What is being asked
Every line in the data below from the one containing "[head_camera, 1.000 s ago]" down to the one containing "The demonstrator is", both included, must be retyped exactly; no other line is to appear.

───

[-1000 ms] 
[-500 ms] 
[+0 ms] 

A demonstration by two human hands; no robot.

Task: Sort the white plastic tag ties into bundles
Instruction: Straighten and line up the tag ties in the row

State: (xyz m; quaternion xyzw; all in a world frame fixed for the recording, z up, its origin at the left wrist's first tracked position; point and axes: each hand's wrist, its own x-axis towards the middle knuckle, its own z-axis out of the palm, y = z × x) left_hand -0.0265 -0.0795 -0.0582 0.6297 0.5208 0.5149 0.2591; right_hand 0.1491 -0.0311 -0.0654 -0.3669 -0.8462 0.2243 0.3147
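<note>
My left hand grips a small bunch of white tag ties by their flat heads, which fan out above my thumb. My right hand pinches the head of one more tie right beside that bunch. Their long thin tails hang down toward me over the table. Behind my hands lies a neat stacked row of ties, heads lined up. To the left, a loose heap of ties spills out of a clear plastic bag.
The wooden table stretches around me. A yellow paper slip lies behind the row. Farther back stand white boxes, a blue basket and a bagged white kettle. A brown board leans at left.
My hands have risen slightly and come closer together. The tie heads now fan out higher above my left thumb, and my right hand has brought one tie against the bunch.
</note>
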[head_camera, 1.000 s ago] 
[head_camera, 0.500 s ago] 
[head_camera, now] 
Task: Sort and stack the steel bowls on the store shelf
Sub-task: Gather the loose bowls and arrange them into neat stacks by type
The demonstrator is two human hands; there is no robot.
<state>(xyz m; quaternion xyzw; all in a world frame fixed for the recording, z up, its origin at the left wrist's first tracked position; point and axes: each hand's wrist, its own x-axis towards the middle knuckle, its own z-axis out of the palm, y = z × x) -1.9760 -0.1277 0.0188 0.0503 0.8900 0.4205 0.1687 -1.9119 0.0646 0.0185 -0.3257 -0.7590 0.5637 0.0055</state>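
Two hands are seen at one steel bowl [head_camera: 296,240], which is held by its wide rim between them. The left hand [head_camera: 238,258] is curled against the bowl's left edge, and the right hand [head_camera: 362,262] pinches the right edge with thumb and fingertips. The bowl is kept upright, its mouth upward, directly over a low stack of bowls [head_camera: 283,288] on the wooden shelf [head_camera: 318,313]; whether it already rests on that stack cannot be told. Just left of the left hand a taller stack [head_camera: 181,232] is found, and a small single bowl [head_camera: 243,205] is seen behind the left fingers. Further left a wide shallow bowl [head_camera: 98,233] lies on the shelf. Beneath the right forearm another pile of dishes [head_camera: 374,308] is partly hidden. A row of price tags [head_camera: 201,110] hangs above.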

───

Answer
[head_camera, 1.000 s ago] 
[head_camera, 0.500 s ago] 
[head_camera, now] 
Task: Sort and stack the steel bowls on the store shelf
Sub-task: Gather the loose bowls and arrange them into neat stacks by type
The demonstrator is two human hands; there is no robot.

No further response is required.